| Aim of the exercise |
What you should write out is every line from the one containing "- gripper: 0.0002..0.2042" to the end of the data, exactly and with nothing else.

| Given records |
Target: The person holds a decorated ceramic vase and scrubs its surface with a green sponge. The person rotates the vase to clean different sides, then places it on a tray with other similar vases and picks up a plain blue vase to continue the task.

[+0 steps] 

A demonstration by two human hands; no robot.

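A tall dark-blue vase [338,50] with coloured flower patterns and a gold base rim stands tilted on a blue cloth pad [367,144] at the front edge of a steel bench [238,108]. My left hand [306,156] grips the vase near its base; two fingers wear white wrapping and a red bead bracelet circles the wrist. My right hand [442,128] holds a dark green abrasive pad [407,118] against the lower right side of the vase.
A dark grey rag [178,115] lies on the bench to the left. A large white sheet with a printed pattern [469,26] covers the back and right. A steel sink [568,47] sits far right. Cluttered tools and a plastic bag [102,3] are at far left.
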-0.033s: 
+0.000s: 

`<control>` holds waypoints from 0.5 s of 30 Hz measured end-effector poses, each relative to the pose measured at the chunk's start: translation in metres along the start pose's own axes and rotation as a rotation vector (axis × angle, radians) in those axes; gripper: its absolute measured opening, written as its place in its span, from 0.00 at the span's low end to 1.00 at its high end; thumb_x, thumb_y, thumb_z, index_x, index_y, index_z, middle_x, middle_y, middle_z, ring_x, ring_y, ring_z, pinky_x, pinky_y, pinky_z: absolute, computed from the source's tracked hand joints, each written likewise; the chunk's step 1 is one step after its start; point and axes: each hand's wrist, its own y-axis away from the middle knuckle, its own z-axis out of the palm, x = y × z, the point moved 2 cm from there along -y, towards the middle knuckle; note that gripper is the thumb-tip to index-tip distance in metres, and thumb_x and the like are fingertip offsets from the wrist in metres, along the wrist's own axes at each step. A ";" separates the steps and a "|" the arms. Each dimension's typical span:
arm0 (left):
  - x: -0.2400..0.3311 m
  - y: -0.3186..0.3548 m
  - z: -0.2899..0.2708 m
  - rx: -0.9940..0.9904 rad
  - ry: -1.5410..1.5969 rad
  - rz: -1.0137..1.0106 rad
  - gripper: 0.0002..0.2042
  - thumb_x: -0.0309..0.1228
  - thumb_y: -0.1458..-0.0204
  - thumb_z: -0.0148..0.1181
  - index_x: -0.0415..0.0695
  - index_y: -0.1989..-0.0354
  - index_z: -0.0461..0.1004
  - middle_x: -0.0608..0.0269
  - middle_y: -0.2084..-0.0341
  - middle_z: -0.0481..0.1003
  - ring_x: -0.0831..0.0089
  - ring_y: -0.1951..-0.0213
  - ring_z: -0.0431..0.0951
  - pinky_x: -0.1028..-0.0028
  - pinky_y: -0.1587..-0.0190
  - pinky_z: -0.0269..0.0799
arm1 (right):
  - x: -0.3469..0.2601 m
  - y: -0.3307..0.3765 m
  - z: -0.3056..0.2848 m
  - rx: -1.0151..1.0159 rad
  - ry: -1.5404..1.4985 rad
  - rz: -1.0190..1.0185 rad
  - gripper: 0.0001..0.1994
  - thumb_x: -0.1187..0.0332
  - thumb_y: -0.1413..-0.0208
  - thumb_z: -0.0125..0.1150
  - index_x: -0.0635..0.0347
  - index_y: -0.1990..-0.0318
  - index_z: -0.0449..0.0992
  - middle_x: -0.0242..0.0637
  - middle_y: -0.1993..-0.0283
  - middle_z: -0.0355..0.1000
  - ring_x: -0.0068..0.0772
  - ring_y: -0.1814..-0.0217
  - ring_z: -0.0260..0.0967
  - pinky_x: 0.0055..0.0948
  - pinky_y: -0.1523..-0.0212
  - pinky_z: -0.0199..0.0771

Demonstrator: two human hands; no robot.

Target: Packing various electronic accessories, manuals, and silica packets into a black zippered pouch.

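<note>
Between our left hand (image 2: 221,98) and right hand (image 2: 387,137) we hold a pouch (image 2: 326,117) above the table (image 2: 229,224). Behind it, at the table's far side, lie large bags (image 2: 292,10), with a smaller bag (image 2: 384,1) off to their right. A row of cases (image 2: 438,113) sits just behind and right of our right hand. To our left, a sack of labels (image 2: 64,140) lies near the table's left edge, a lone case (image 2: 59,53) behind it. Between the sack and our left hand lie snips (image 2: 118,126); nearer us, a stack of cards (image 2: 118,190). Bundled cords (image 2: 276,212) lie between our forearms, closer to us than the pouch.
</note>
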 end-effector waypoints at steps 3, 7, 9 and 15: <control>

| Exercise answer |
  - gripper: 0.0002..0.2042
  - thumb_x: -0.0309..0.1228
  - thumb_y: -0.1458..-0.0204
  - thumb_z: -0.0148..0.1181
  - index_x: -0.0415..0.0695
  - index_y: -0.1989..-0.0354
  - index_z: -0.0461..0.1004
  - middle_x: -0.0608..0.0269
  - middle_y: -0.2084..-0.0341
  - middle_z: -0.0481..0.1003
  - ring_x: -0.0831..0.0089
  - ring_y: -0.1951..-0.0213
  - ring_z: -0.0431..0.0951
  - pinky_x: -0.1028..-0.0028
  - pinky_y: -0.1587..-0.0190
  - pinky_z: -0.0269..0.0799
arm1 (right):
  - x: -0.3469..0.2601 m
  - y: -0.3307..0.3765 m
  - z: -0.3056..0.2848 m
  - rx: -1.0151..1.0159 rad
  - ry: -1.5404..1.4985 rad
  - rz: -1.0190..1.0185 rad
  - gripper: 0.0001..0.1994
  - thumb_x: -0.1187..0.0332
  - thumb_y: -0.1413..-0.0208
  - thumb_z: -0.0125..0.1150
  - index_x: -0.0635..0.0347
  - index_y: -0.1990..-0.0318
  - index_z: -0.0449..0.0992
  - middle_x: -0.0242..0.0637
  - middle_y: -0.1993..-0.0283
  - middle_z: -0.0355..0.1000
  - ring_x: -0.0068..0.0772
  - ring_y: -0.1814..-0.0217
  - ring_z: -0.0260..0.0967
  - pinky_x: 0.0055..0.0948
  - pinky_y: -0.1523..-0.0212
  - pinky_z: -0.0199..0.0771

Demonstrator: two human hands; no robot.

Target: Packing various electronic accessories, manuals, and silica packets into a black zippered pouch.

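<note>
Between our left hand (image 2: 221,98) and right hand (image 2: 387,137) we hold a pouch (image 2: 326,117) above the table (image 2: 229,224). Behind it, at the table's far side, lie large bags (image 2: 292,10), with a smaller bag (image 2: 384,1) off to their right. A row of cases (image 2: 438,113) sits just behind and right of our right hand. To our left, a sack of labels (image 2: 64,140) lies near the table's left edge, a lone case (image 2: 59,53) behind it. Between the sack and our left hand lie snips (image 2: 118,126); nearer us, a stack of cards (image 2: 118,190). Bundled cords (image 2: 276,212) lie between our forearms, closer to us than the pouch.
</note>
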 end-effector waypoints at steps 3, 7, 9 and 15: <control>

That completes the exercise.